Using the records below, quote only the span that opens with the line containing "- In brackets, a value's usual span" and closes with the line containing "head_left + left", exactly and inclusively.

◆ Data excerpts
* * * * *

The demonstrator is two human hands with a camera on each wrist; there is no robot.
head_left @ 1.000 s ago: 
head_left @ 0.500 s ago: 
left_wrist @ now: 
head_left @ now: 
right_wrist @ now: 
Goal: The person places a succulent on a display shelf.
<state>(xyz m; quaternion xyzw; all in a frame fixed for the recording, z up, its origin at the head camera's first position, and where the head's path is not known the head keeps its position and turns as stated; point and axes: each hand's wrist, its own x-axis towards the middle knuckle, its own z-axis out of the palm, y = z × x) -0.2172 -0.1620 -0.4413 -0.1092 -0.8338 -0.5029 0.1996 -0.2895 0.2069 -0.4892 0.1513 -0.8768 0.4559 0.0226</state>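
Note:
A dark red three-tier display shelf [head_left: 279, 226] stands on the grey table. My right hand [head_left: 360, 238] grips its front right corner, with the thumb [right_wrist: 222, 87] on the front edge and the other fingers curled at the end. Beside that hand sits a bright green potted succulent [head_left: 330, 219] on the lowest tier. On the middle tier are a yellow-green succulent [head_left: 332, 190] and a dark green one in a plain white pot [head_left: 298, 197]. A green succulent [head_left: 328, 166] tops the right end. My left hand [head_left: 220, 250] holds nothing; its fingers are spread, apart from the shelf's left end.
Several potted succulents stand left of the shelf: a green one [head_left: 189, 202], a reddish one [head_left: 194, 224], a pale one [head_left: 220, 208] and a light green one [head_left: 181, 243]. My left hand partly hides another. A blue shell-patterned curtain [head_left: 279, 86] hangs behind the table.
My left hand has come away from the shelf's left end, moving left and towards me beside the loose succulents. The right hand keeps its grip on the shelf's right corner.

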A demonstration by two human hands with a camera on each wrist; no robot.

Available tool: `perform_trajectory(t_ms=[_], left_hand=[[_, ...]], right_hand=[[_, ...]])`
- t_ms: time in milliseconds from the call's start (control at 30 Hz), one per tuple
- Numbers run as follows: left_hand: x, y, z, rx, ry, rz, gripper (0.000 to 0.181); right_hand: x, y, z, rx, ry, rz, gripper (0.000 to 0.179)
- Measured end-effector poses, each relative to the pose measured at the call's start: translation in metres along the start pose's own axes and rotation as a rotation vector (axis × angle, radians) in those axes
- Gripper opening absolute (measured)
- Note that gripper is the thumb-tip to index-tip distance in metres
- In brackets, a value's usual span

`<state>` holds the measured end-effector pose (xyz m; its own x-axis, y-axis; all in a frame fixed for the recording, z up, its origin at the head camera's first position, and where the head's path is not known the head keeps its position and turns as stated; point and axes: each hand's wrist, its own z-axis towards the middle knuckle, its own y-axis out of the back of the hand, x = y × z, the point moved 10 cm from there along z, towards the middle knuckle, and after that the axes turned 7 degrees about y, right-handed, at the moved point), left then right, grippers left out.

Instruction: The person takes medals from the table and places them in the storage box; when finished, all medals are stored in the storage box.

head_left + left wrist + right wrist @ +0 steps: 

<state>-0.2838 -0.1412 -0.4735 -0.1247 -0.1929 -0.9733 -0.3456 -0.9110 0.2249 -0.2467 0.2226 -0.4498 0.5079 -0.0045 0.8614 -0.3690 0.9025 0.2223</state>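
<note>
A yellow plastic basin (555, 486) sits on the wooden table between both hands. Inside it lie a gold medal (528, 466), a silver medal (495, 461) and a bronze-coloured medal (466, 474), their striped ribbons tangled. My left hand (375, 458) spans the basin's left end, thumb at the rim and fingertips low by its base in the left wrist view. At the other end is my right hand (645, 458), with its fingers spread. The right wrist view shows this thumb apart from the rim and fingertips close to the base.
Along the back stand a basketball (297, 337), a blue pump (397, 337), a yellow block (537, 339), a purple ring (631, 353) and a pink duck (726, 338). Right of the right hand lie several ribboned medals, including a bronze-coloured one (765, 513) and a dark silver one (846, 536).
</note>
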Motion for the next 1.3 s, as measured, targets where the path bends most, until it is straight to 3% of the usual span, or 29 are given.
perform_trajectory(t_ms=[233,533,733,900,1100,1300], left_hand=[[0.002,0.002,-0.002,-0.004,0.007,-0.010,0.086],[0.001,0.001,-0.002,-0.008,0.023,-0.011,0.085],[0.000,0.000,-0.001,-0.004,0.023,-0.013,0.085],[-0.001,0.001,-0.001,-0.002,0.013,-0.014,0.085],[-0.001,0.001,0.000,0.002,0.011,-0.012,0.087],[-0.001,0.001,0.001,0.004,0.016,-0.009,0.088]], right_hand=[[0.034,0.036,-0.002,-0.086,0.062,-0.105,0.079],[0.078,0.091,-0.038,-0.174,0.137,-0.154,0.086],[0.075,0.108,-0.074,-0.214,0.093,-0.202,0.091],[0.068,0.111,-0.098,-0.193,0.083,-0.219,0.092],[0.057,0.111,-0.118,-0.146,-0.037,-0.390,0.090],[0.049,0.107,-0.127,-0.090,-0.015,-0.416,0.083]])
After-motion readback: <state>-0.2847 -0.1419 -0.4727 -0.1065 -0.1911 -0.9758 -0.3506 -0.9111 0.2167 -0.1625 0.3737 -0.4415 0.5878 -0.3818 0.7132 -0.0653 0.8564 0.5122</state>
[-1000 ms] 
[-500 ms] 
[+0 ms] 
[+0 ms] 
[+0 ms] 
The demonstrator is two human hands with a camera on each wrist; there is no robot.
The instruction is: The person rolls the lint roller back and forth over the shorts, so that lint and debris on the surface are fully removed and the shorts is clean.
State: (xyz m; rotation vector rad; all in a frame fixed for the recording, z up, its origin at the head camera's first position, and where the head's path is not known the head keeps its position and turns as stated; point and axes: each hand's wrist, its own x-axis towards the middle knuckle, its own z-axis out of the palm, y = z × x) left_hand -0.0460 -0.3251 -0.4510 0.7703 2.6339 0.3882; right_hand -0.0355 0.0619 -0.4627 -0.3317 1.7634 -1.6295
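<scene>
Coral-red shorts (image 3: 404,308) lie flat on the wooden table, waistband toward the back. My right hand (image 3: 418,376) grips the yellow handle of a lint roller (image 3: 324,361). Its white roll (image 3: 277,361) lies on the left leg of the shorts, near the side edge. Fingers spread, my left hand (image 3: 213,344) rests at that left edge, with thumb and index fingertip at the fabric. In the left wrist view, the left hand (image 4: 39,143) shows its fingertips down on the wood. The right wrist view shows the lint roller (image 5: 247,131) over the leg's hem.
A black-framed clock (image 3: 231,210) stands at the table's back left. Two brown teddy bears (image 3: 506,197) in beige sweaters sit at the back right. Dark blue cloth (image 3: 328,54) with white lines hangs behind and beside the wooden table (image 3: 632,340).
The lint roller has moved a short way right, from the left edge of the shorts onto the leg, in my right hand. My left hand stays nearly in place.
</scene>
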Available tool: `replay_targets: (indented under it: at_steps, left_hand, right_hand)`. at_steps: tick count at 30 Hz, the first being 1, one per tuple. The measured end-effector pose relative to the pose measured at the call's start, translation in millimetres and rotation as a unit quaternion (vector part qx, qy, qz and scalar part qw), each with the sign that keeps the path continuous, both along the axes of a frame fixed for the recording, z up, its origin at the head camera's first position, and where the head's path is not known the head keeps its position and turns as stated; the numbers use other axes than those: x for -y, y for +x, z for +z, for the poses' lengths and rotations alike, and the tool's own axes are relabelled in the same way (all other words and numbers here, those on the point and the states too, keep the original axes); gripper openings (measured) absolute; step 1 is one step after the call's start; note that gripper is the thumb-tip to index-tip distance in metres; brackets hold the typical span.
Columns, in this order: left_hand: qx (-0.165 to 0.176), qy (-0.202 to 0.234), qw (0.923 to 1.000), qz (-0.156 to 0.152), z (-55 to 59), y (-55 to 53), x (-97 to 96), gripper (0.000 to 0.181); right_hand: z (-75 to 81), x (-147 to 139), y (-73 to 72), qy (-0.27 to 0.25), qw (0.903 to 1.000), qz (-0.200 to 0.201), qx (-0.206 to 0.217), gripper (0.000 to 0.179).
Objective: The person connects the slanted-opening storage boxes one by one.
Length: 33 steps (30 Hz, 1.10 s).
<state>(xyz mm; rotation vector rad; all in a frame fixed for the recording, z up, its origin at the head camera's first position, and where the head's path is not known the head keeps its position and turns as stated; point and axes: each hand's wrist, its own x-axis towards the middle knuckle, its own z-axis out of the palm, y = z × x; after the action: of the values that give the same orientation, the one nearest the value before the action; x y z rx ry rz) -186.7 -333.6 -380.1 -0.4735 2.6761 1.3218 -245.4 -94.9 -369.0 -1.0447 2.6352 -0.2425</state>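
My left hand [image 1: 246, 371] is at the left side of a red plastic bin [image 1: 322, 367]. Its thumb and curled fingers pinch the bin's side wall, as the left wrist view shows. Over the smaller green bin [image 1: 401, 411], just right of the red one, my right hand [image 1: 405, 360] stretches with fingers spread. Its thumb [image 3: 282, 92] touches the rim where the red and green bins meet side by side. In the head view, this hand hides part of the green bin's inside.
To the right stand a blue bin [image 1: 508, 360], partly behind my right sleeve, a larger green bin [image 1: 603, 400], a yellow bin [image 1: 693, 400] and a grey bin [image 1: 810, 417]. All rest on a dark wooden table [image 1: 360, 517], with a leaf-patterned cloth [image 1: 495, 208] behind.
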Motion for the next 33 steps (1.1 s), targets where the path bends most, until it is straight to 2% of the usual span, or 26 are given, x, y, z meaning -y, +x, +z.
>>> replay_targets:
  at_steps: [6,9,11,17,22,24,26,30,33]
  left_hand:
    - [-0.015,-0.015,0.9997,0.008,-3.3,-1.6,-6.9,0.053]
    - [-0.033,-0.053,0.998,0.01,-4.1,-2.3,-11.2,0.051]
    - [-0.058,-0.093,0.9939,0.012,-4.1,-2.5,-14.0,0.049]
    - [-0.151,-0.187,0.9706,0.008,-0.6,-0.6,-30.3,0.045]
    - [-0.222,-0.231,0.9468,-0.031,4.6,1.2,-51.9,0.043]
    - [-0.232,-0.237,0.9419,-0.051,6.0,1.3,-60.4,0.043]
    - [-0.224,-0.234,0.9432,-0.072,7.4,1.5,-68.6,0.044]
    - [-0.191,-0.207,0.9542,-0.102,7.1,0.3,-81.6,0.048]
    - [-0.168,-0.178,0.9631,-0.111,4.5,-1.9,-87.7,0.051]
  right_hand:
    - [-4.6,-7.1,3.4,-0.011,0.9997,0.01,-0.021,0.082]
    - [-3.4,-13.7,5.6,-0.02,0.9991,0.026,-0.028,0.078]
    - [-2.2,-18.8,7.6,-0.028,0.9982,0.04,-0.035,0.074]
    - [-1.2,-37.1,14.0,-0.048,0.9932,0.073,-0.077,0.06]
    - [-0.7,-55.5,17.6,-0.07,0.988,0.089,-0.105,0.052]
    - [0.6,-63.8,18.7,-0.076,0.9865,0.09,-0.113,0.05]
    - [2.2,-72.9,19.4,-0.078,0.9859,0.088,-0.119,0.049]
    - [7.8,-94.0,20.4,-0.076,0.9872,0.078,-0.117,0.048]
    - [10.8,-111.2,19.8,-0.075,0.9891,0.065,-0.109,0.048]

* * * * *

◆ Response below
- In brackets, a value's usual span

`<state>` holds the measured end-effector pose (xyz m; its own x-axis, y-axis; all in a frame fixed for the recording, z up, its origin at the head camera's first position, and where the head's path is not known the head keeps its position and turns as stated; point and axes: each hand's wrist, its own z-axis towards the middle knuckle, its own y-axis out of the back of the hand, x = y × z, the point moved 10 cm from there along z, towards the middle knuckle, and after that the axes turned 7 degrees about y, right-handed, at the moved point), left then right, grippers left out.

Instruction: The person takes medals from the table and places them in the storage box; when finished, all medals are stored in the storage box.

head_left + left wrist + right wrist @ +0 steps: 

No more output is required for the exercise.